Bucculatrix brunnella

Scientific classification
- Kingdom: Animalia
- Phylum: Arthropoda
- Clade: Pancrustacea
- Class: Insecta
- Order: Lepidoptera
- Family: Bucculatricidae
- Genus: Bucculatrix
- Species: B. brunnella
- Binomial name: Bucculatrix brunnella Tokár & Laštůvka, 2018

= Bucculatrix brunnella =

- Genus: Bucculatrix
- Species: brunnella
- Authority: Tokár & Laštůvka, 2018

Species of moth

Bucculatrix brunnella is a moth species in the family Bucculatricidae. It was described by Zdenko Tokár and Aleš Laštůvka in 2018 and is found on Sicily and Sardinia. The specific epithet is a reference to the brown male forewing coloring.

==Description==
Male adults have ochrous brown forewings, mostly monochrome with only slight, scattered patterning, and a wingspan of 7–7.5 mm.

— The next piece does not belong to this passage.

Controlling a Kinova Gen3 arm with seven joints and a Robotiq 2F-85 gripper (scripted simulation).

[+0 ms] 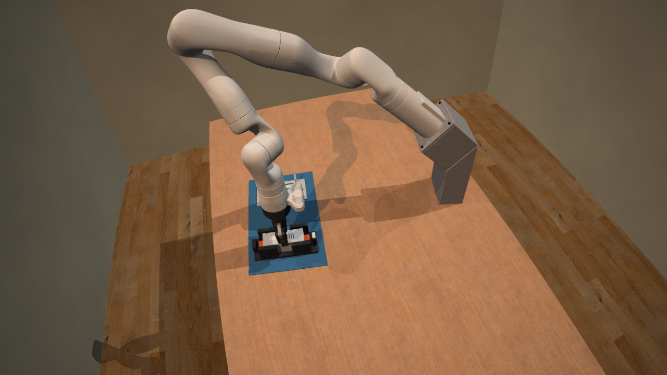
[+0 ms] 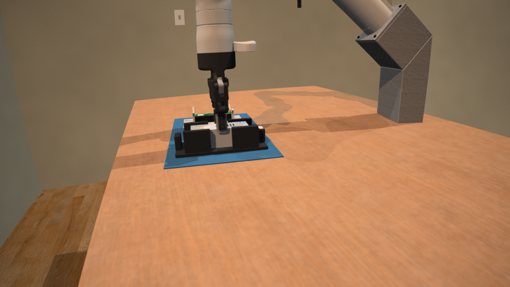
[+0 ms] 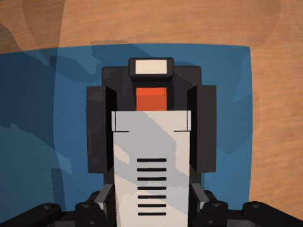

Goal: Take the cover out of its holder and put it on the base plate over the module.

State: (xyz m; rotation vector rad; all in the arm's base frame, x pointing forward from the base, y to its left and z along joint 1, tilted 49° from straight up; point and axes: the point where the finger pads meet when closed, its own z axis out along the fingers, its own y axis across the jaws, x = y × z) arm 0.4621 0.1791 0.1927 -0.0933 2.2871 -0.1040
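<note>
The pale cover [image 1: 296, 232] [image 2: 224, 140] [image 3: 151, 142] sits level in the black holder [image 1: 268, 252] [image 2: 197, 141] [image 3: 206, 132], between its side walls, its top slightly above them. My gripper [image 1: 281, 238] [image 2: 221, 124] [image 3: 151, 198] is shut on the cover across its width. The fingertips are only at the upper part of its two long sides; bare wall shows below the near fingertip in the exterior view. The module [image 1: 288, 183] [image 2: 203, 115], with a green board, stands on the pale base plate [image 1: 303, 183] [image 2: 187, 121] behind the holder. The arm partly hides it in the top view.
A blue mat [image 1: 259, 269] [image 2: 220, 160] [image 3: 233, 126] lies under holder and base plate. An orange block [image 3: 151, 99] and a cream-topped black post [image 3: 151, 66] are at the holder's end. Thin pale posts [image 2: 193, 113] rise by the module. The arm's pedestal [image 1: 452, 177] [image 2: 401, 92] stands at the right.
</note>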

Female adults are smaller, with a wingspan of 6.5 mm, and forewings that are lighter in colour and more noticeably patterned.

Male genitalia are distinctive from other Bucculatrix species. Female genitalia closely resemble those of Bucculatrix mehadiensis, from which it can be distinguished by external appearance.